メガネの男は時計を見た。彼の感情が初めて眉間に垣間見えた。これだけのやりとりで、もう彼の思惑より時間がかかっているのだろうか。
「もう出発してよろしいですか?時間がないのです」
「えっえっ、じゃあ、お財布と携帯電話」
「不要です」
言い切られ、カンナはたじろいだ。
「必要なものがあれば後で人をやります。とにかくお2人がついてきてくれればいい。では、行きましょう」
柔らかな物腰にごまかされていたが、これは不穏だ。蓮太郎はカンナを庇うように彼女の前に立った。
「どこへ行くんですか。こんな急なこと、説明してもらわなければ一緒には行けません」
メガネの男は蓮太郎を見上げた。カンナを見る時と違う、品定めをするような目。
「……あの、何か」
メガネの男はため息を隠さず、仕方なさそうに言った。
「国の、いえ、この星の危機を救うためにあなた方が必要です。こう言っても納得できないでしょうから説明は長くなります。それならその時間で移動しましょう。少々遠い場所まで向かいますので。腕ずくでもいいのですが、お互い無駄な消耗は避けた方がいいでしょう。車に乗ってください」
言葉だけは丁寧だったが、ずいぶん手荒に蓮太郎とカンナは車の後部座席に放り込まれた。
カンナはずっと蓮太郎の手を握っていた。不安そうだ。
メガネの男は助手席に収まり、数件電話をかけていた。彼の声は断片的で、聞こえてくる言葉、例の件、はい、いや、だけでは何もわからなかった。
「蓮太郎、私たち何か怖いことになっちゃったのかな」
カンナが小声で話しかける。蓮太郎も不安だったが、カンナの前でそんな様子は見せられなかった。

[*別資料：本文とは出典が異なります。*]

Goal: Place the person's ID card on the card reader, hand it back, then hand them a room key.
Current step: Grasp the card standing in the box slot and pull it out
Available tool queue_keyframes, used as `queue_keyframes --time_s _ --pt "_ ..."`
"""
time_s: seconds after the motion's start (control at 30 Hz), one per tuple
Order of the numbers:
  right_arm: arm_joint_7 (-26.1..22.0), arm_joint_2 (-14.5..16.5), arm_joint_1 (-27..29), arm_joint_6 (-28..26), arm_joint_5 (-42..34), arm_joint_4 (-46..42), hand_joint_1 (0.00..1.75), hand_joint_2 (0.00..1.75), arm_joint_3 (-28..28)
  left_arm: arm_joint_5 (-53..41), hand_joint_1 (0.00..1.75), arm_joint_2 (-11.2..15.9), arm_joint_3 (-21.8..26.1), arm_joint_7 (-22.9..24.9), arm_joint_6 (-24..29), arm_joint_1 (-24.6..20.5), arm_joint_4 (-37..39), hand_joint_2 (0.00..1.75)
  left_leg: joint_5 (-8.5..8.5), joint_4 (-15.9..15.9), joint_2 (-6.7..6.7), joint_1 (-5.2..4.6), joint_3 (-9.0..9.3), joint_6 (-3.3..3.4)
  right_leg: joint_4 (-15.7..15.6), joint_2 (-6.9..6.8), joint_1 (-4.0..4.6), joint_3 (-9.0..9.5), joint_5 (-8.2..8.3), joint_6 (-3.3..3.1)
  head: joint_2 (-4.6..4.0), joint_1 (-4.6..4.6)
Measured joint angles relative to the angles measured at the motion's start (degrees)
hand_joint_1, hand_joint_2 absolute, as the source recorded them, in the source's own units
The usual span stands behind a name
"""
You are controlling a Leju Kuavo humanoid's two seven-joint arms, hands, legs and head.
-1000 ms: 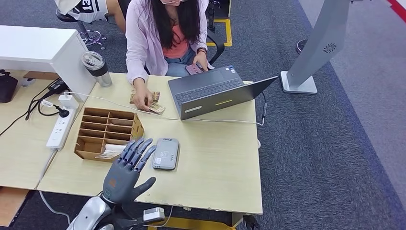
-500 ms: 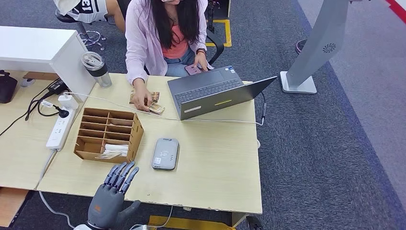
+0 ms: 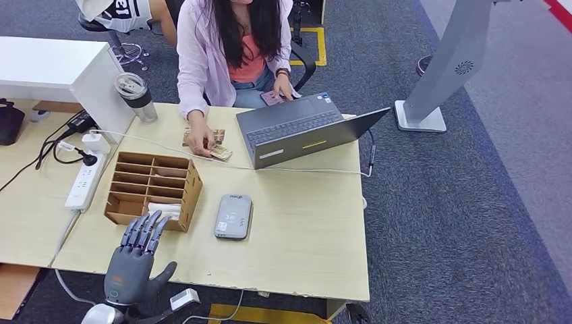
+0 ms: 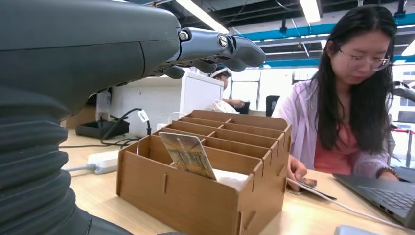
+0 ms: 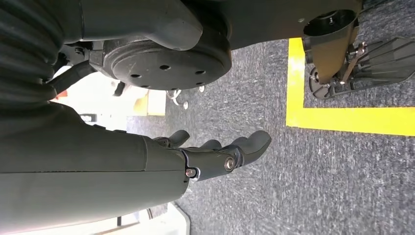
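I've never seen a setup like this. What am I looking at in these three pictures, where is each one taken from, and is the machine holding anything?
This is a two-armed humanoid robot working at a desk. The wide picture comes from a camera high on its body, looking down. The other two come from cameras at its wrists, just behind each hand.

The grey left hand hovers at the near edge of the desk, fingers spread, holding nothing. The right hand hangs down beside the robot above the carpet, also empty.

On the desk lie a wooden box with compartments with a card leaning in one of them, a flat grey card reader, a laptop, a power strip and a lidded cup. A person sits opposite, one hand resting on some cards.
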Motion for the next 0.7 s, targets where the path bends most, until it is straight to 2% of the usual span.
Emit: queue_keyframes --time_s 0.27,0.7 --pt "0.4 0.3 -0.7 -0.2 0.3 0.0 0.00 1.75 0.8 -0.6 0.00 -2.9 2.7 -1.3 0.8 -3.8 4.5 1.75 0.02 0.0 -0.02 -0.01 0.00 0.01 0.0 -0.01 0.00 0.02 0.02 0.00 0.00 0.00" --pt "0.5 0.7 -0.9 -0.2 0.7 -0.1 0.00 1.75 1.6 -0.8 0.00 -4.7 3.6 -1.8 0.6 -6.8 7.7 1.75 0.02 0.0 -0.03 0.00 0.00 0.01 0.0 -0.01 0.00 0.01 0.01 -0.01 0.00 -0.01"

電話が切れたところを見計らって蓮太郎はメガネの男に話しかけた。
「あの、説明を伺いたいのですが」
「これは失礼」
さほどそうも思っていない風でメガネの男は振り返った。
「まず自己紹介しましょう。私はこういう者です」
彼は名刺を差し出した。厚みのある高級そうな紙を使っているが、真ん中に名前が書いてあるだけで肩書きも何もない。
「
カンナが読み上げるとメガネの男はうなずいた。
「肩書きは省かせてもらっていますが、軍所属、内閣室調査係も兼ねています。はばかられることも多いので印刷はしていません。むしろ、印刷された肩書きを使うときは変装していることが多いですね」
意外と内情を明かしてくれた。こう見えて誠意のある人なのかもしれない。
「今回お2人をお呼びした理由は」
佐々木は少し前を見て考えていたようだが、振り返って言った。
「中村さんには魔女になっていただきたくて」
「まじょ?」
カンナは素っ頓狂な声をあげた。